The swelling properties of clay minerals have been researched using experimentation and molecular simulation to investigate hydration, interlayer structure, and dynamics of interlayer positive ions in the clay[10-11]. The experimental techniques present a few limitations in exploring the microstructure. Molecular simulation has been regarded as a valuable tool for addressing unsolved issues related to clay swelling as a complement to experimental techniques. Molecular simulation directly employs structural information to investigate structure-function relationships. Nonequilibrium states related to expansive hysteresis may be studied systematically by using computational methods. Molecular simulation allows for research on sophisticated clay systems by using simplified conditions, e.g., the behavioral information of the individual interlayers can be acquired without complexities from the mixing layer hydrate formation or disturbance from outside surface effects.
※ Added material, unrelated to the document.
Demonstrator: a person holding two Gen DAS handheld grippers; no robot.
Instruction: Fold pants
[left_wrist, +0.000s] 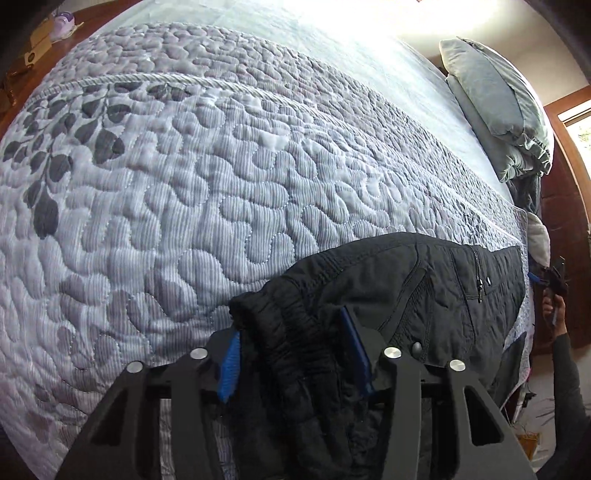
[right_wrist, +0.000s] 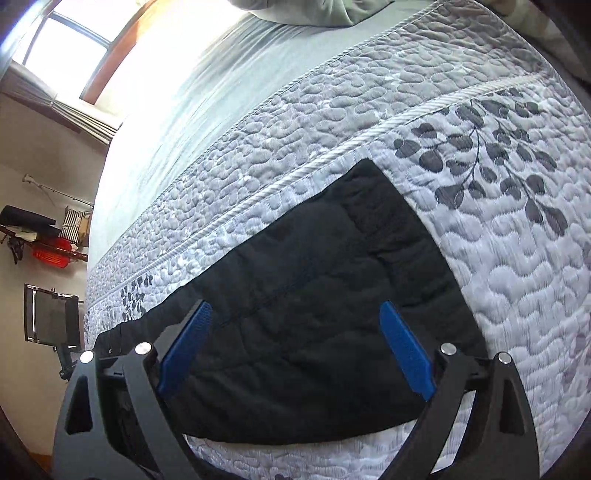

In this research, experimental investigation and molecular simulation were revisited and used to identify the types of the clay minerals and explain the hydration of the interlayer irons to reveal the swelling properties of Nairobi BCS. The chemical constituent and XRD patterns were used to determine the types of the clay minerals and predict the percentages of various clay minerals. The adsorption of water molecules was simulated to analyze the combinative capabilities of the interlayer Na+, Ca2+, or Mg2+ ions with water. The hydration of the interlayer irons was also investigated to explain the strong expansion characteristics of Nairobi BCS. To confirm the classification standard of the expansive potential of BCS by using free swell index (FSI) as an indicator, the FSI test was performed and the correlation of FSI with the montmorillonite content and cation exchange capacity (CEC) of Nairobi BCS was investigated.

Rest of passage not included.